#### [PROBLEM DETAILS]
Each line that has the string "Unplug" must be copied from the records below.

Dataset entries
----

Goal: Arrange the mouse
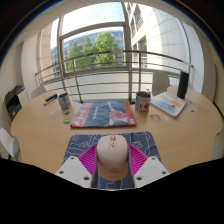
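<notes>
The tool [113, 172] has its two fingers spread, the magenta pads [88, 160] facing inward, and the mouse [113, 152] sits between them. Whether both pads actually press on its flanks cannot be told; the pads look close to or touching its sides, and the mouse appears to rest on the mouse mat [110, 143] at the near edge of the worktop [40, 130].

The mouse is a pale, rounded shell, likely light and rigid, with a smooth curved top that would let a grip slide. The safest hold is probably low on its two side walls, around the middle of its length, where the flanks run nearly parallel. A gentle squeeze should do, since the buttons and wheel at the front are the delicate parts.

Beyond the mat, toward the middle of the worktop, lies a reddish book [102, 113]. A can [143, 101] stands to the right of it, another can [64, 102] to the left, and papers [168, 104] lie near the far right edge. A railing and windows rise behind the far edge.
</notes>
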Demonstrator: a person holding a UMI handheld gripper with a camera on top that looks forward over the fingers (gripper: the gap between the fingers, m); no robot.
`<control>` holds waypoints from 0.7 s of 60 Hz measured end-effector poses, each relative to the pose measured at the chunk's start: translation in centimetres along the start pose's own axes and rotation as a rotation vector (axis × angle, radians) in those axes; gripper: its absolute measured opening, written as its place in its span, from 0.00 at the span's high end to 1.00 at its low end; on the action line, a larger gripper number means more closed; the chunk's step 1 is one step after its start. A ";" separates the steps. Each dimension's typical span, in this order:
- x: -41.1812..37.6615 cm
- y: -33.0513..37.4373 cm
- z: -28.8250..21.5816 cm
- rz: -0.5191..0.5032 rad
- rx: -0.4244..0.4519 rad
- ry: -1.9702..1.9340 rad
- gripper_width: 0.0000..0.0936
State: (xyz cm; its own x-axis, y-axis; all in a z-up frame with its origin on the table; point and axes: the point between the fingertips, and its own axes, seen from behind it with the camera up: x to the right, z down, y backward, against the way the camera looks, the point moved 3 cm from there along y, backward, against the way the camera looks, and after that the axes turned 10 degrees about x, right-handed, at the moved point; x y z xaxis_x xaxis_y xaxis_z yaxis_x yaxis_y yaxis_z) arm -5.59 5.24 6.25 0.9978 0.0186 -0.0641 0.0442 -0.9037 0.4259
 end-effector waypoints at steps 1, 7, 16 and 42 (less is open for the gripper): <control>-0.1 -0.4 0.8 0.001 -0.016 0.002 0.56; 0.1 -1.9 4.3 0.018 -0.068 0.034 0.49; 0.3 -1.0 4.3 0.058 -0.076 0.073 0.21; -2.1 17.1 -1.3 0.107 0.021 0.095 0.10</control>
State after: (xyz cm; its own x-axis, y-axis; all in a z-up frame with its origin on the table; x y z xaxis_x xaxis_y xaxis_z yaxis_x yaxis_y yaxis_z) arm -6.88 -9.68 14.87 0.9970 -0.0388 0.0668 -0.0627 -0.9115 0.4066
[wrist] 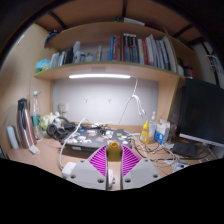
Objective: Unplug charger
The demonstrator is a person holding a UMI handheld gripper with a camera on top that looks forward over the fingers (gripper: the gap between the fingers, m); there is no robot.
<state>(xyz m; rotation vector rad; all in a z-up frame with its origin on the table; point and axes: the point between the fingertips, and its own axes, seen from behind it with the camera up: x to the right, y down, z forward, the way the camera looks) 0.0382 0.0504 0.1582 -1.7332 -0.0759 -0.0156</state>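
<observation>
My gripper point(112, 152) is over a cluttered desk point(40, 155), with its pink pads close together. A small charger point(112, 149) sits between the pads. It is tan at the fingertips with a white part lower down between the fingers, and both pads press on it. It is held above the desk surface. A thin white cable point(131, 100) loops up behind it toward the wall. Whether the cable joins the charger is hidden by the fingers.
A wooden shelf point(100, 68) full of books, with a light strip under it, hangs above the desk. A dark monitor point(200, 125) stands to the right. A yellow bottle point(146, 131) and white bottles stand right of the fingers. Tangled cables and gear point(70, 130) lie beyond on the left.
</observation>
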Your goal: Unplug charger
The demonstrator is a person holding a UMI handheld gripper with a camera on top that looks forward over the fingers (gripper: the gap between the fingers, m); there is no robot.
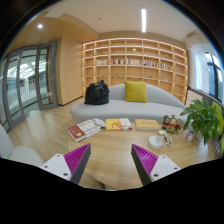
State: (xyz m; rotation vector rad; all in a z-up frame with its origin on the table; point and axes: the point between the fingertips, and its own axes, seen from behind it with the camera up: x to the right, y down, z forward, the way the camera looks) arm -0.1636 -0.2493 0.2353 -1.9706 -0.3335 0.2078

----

#### [EXERCISE RESULT]
Objective: Unplug charger
Your goal: Unplug charger

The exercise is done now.